▽
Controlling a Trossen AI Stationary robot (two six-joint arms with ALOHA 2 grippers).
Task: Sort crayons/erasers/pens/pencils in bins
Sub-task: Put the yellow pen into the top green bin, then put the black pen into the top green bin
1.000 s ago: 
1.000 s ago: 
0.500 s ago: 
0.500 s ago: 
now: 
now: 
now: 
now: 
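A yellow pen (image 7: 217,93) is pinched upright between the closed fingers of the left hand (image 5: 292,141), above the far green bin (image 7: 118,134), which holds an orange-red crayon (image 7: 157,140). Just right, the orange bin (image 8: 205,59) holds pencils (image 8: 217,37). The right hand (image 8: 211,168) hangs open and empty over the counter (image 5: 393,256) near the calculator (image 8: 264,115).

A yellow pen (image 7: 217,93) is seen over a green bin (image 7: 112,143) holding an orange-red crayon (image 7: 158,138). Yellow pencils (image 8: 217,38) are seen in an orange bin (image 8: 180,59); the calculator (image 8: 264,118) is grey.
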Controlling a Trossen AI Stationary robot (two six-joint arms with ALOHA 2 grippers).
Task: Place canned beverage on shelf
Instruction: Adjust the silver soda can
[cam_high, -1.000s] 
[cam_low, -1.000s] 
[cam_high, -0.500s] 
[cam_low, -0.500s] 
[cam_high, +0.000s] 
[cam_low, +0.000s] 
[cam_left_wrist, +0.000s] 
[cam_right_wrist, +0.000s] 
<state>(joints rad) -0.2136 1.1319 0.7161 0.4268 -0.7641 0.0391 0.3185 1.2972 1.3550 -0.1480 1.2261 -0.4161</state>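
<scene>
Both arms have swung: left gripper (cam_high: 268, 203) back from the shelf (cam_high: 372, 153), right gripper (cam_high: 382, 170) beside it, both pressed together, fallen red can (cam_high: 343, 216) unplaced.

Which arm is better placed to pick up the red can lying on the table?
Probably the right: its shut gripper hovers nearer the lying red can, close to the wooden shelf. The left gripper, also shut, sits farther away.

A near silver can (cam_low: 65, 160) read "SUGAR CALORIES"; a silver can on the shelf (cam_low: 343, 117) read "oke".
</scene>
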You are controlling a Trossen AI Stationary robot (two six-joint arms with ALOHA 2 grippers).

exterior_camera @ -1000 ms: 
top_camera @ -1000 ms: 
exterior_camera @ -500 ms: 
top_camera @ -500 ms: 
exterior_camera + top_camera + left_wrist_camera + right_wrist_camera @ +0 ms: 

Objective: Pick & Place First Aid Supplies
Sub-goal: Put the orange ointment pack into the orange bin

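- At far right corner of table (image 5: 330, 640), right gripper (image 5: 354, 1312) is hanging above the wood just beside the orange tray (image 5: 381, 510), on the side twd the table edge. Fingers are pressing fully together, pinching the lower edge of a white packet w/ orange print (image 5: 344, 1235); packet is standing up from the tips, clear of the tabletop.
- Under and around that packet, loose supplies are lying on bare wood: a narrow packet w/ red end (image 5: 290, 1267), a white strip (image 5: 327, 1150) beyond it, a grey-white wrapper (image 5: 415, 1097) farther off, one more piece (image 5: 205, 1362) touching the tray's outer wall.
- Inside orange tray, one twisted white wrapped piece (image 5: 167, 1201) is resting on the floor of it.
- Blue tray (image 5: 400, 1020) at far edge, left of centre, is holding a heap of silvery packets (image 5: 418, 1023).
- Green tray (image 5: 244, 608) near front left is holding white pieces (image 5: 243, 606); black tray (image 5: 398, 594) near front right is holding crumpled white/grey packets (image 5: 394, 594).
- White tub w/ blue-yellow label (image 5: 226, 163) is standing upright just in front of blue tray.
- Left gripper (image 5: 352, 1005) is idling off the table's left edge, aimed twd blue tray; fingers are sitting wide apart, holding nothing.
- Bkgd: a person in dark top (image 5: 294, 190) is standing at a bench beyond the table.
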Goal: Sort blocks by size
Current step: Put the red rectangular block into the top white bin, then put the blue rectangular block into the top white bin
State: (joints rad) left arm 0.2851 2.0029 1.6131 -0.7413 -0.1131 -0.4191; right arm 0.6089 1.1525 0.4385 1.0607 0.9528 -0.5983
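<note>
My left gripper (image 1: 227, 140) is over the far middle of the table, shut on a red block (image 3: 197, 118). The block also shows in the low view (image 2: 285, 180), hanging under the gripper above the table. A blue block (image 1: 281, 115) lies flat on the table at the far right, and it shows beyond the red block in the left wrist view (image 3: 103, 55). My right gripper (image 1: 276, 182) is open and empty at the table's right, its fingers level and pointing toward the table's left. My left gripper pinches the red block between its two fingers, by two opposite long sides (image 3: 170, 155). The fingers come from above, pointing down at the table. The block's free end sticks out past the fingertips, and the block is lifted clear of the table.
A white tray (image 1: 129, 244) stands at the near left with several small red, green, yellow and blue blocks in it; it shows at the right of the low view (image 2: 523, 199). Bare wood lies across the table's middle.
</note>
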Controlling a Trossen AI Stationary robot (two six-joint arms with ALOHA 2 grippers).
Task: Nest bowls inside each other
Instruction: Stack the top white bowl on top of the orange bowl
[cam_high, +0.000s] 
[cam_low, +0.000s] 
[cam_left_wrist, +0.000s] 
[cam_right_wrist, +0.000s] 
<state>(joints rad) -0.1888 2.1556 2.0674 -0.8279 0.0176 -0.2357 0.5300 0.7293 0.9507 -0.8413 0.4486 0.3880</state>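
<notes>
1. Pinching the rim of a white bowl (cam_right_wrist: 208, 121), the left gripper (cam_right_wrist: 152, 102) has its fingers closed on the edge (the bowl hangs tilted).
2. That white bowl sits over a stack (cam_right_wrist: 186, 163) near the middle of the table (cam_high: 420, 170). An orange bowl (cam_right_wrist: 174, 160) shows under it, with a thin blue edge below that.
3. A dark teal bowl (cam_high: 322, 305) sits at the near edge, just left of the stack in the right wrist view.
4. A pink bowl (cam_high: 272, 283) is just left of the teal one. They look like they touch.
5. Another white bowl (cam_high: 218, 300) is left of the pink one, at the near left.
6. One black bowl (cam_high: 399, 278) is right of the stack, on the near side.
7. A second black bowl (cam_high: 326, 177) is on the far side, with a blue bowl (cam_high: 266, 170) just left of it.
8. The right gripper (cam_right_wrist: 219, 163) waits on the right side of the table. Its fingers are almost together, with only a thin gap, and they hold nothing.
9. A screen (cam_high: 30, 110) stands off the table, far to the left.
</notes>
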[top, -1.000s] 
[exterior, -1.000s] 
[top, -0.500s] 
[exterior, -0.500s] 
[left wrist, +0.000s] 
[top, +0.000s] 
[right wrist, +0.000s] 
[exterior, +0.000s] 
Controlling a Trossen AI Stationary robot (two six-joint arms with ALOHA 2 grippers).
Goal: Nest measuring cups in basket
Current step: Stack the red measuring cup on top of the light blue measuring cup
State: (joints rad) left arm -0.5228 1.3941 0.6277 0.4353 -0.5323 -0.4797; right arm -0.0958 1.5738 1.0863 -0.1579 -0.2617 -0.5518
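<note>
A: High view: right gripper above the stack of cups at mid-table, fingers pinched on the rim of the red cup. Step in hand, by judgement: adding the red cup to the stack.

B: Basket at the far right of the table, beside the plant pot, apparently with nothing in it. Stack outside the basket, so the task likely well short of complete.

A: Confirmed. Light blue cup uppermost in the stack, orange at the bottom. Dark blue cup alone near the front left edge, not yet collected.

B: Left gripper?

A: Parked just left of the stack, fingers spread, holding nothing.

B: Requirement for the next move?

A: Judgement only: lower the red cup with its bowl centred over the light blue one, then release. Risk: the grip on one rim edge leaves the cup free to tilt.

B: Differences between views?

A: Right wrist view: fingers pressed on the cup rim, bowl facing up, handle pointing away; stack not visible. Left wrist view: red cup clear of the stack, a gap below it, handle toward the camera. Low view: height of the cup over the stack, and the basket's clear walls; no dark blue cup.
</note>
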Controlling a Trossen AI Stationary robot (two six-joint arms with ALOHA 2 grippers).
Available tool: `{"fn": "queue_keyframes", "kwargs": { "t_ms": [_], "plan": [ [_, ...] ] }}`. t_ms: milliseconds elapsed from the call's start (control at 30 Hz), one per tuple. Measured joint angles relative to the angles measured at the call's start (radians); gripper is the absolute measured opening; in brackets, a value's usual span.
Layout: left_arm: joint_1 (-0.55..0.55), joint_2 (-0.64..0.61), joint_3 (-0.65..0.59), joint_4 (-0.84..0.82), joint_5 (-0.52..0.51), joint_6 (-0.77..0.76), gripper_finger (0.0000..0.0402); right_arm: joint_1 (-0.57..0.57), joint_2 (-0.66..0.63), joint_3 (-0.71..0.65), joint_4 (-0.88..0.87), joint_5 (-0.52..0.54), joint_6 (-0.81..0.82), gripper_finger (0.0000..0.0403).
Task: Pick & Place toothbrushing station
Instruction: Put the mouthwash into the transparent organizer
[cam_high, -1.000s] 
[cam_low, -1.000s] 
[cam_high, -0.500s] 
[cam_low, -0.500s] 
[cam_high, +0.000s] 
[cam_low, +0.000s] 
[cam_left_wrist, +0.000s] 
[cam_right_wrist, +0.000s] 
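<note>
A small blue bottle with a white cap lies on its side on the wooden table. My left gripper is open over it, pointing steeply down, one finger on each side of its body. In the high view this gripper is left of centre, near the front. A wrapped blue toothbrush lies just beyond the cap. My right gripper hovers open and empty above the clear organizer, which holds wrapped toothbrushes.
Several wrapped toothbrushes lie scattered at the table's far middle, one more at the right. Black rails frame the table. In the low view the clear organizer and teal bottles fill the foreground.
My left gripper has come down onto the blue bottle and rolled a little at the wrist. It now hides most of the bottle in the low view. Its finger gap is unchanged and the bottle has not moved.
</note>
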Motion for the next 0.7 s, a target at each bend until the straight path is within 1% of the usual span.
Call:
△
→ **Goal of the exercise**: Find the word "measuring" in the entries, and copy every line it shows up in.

→ **Answer space**:
Goal: Nest measuring cups in basket
Current step: Stack the red measuring cup on top of the light blue measuring cup

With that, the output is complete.